# Task brief
Copy out each line from the material where the word "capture" is found.

# Material provided
━━━━━━━━━━━━━━━━━━━━━━━━━━━━━━

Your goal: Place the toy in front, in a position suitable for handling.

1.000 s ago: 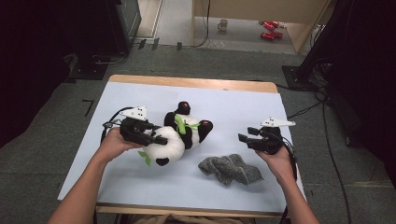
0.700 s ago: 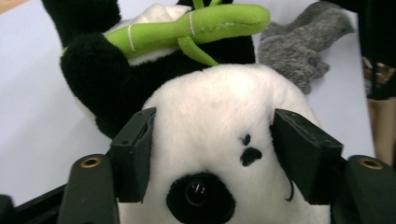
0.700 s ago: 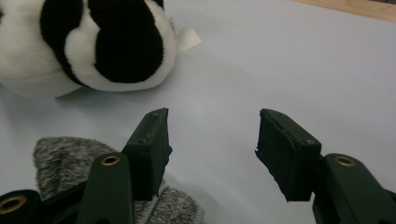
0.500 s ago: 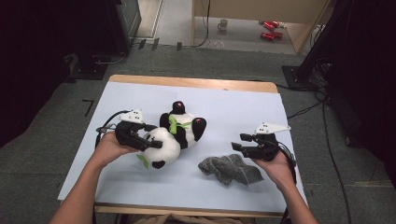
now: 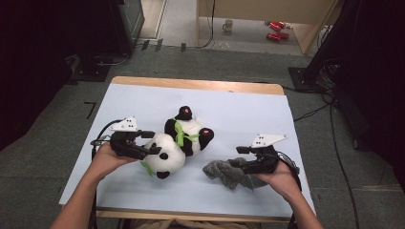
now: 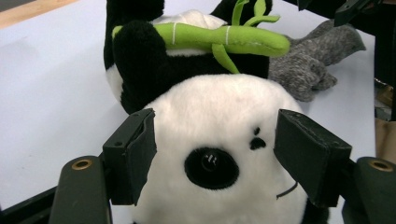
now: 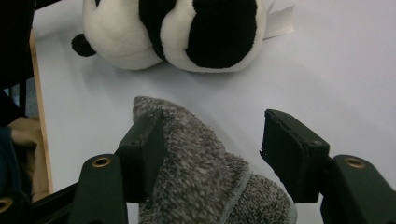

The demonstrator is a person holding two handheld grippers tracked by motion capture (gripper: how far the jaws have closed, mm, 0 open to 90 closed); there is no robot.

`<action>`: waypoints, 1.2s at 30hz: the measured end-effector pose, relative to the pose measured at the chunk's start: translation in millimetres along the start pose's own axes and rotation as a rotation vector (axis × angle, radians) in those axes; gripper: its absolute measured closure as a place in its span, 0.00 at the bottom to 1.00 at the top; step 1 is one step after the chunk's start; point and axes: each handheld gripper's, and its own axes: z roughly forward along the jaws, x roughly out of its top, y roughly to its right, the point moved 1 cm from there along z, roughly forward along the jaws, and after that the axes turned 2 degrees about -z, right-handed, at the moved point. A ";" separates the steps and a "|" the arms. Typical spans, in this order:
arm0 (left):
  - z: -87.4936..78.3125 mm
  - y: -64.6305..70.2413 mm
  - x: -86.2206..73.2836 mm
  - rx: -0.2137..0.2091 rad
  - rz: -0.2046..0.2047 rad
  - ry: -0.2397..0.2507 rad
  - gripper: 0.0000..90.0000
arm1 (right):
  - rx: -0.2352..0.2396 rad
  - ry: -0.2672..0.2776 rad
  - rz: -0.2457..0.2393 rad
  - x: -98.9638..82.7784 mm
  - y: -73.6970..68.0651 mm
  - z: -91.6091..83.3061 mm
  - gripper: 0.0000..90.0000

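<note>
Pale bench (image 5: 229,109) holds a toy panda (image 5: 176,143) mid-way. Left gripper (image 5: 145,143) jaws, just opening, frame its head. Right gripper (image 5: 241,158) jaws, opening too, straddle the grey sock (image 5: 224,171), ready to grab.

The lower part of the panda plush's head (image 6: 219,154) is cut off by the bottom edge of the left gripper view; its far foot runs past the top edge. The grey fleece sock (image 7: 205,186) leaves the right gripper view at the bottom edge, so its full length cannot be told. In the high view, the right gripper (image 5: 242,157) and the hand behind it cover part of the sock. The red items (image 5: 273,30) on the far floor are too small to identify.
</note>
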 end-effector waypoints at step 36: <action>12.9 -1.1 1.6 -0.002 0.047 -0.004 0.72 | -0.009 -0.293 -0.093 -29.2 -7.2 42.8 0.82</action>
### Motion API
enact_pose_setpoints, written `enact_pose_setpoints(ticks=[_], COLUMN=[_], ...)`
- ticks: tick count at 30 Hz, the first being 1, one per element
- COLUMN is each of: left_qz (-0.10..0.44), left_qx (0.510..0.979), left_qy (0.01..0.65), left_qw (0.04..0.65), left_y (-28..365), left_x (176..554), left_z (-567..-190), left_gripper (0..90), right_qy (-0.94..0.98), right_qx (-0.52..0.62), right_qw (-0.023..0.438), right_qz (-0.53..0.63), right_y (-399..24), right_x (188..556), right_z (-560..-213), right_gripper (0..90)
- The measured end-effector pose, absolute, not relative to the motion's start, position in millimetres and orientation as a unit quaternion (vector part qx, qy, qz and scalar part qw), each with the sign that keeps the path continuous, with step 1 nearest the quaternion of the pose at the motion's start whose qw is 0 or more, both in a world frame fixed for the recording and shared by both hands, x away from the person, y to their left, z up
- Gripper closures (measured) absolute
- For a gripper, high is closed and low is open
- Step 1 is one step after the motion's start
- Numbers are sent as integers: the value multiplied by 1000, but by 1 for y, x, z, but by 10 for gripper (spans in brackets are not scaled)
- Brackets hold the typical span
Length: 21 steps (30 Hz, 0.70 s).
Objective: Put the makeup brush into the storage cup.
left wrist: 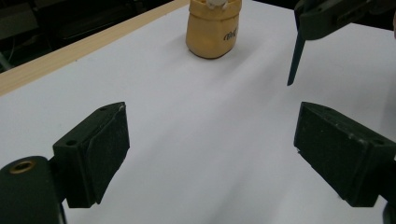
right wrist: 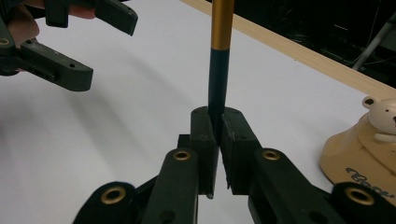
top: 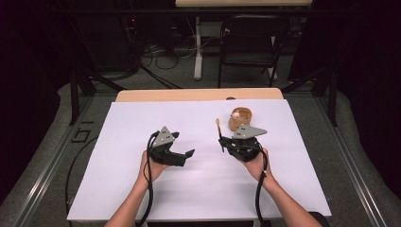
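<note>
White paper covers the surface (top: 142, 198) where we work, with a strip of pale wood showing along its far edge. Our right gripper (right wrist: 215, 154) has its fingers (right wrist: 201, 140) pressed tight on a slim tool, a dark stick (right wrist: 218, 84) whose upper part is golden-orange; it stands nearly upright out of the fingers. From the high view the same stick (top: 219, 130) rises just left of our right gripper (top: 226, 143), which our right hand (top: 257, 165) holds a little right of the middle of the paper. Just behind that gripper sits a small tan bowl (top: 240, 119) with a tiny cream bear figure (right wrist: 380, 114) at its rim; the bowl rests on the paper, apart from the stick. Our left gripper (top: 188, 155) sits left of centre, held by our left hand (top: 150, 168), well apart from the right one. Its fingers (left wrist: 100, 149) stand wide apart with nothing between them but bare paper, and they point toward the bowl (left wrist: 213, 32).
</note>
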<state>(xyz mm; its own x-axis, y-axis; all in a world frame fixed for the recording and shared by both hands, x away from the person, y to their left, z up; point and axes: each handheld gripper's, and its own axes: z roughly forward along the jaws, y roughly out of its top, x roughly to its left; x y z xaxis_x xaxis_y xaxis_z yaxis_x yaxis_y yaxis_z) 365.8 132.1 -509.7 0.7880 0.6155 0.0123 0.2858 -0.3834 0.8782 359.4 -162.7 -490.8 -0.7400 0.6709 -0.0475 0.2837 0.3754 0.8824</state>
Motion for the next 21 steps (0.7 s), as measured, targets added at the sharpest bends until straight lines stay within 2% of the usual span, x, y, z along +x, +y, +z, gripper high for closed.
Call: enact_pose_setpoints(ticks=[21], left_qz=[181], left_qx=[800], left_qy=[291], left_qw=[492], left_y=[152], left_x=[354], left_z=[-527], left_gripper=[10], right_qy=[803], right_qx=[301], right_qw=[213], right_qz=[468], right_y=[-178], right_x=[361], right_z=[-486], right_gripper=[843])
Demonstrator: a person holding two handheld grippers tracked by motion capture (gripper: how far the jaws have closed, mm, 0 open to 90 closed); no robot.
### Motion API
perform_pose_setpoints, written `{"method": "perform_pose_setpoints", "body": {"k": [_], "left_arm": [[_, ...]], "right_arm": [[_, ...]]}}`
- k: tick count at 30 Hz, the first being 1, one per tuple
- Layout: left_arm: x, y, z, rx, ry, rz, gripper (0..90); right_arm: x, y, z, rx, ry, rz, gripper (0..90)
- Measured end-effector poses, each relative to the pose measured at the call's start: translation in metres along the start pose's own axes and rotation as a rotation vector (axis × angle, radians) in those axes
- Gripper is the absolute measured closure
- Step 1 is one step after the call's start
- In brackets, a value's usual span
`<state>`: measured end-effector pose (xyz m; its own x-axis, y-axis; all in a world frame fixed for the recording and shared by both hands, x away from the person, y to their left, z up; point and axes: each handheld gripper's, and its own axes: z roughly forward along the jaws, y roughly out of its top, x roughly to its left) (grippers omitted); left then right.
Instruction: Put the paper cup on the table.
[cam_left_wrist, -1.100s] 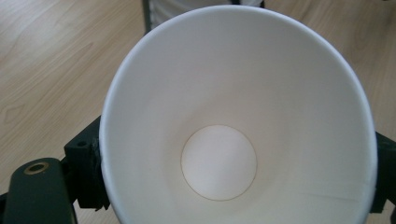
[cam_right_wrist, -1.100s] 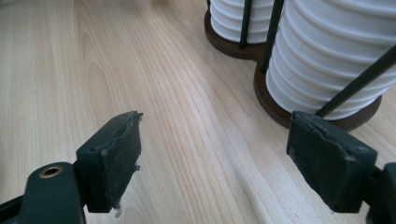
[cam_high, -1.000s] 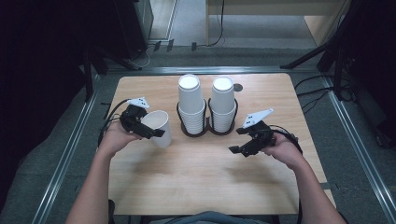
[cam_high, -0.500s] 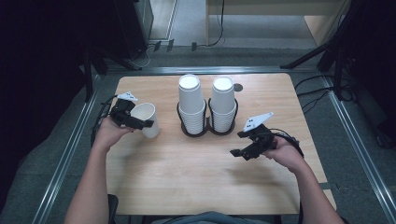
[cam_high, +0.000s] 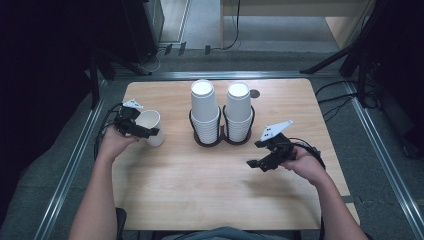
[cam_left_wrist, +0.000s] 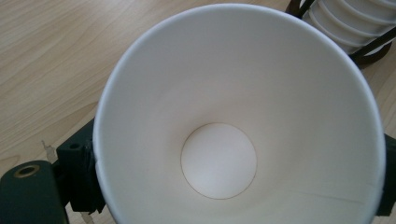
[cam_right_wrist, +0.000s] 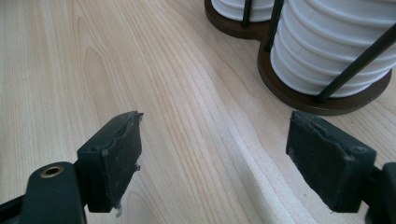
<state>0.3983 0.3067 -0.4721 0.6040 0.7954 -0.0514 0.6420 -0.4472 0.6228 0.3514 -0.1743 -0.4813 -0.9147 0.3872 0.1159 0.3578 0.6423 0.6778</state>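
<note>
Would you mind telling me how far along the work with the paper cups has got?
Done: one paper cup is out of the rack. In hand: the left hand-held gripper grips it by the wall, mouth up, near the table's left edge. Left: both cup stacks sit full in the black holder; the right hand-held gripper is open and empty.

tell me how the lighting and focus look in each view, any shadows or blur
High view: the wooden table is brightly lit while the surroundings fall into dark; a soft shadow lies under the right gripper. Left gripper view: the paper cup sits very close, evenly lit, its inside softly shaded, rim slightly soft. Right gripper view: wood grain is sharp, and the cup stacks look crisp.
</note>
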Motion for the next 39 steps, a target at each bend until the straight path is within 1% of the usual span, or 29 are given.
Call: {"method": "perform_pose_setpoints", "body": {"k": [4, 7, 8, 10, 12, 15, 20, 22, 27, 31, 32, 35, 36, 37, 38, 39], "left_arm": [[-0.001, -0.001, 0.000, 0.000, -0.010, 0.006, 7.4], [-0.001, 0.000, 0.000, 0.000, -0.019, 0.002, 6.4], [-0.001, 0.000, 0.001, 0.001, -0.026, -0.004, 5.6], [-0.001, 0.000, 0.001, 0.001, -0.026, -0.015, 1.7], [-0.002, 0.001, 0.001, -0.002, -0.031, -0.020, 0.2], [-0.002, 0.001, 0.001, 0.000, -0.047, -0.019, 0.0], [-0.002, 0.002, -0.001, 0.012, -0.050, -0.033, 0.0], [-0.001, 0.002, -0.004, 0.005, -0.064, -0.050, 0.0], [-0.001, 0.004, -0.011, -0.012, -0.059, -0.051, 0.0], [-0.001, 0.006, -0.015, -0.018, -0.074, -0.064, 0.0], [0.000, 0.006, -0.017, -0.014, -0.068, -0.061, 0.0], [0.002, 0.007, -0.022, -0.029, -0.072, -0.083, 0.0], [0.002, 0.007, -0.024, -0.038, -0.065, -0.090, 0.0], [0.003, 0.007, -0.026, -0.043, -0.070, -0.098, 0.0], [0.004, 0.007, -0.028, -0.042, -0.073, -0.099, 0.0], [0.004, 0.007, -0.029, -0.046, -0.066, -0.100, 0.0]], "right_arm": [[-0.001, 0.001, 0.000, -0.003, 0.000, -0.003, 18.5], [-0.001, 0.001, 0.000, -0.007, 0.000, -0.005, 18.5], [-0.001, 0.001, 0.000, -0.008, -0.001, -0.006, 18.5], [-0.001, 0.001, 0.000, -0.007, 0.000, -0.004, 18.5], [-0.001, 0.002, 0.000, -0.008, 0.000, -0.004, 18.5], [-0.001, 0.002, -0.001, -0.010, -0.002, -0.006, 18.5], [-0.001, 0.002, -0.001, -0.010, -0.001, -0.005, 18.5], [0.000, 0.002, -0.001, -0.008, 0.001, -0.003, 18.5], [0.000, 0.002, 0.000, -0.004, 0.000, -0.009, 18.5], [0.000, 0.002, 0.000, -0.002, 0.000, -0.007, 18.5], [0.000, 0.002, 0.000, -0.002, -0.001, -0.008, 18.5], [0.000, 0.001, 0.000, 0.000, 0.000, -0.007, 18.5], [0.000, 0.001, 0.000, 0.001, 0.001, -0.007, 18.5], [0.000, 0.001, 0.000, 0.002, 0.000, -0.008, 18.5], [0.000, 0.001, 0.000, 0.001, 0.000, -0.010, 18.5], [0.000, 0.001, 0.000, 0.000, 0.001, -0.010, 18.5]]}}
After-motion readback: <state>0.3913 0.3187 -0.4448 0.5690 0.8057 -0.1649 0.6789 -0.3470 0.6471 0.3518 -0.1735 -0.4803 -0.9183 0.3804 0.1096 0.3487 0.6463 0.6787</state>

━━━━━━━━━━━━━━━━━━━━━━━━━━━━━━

# Response area
The demonstrator is a person holding two handheld grippers tracked by motion capture (gripper: how far the jaws have closed, mm, 0 open to 90 closed); there is no robot.
Demonstrator: a person holding two handheld grippers tracked by motion capture (gripper: how far the jaws have closed, mm, 0 open to 90 closed); no robot.

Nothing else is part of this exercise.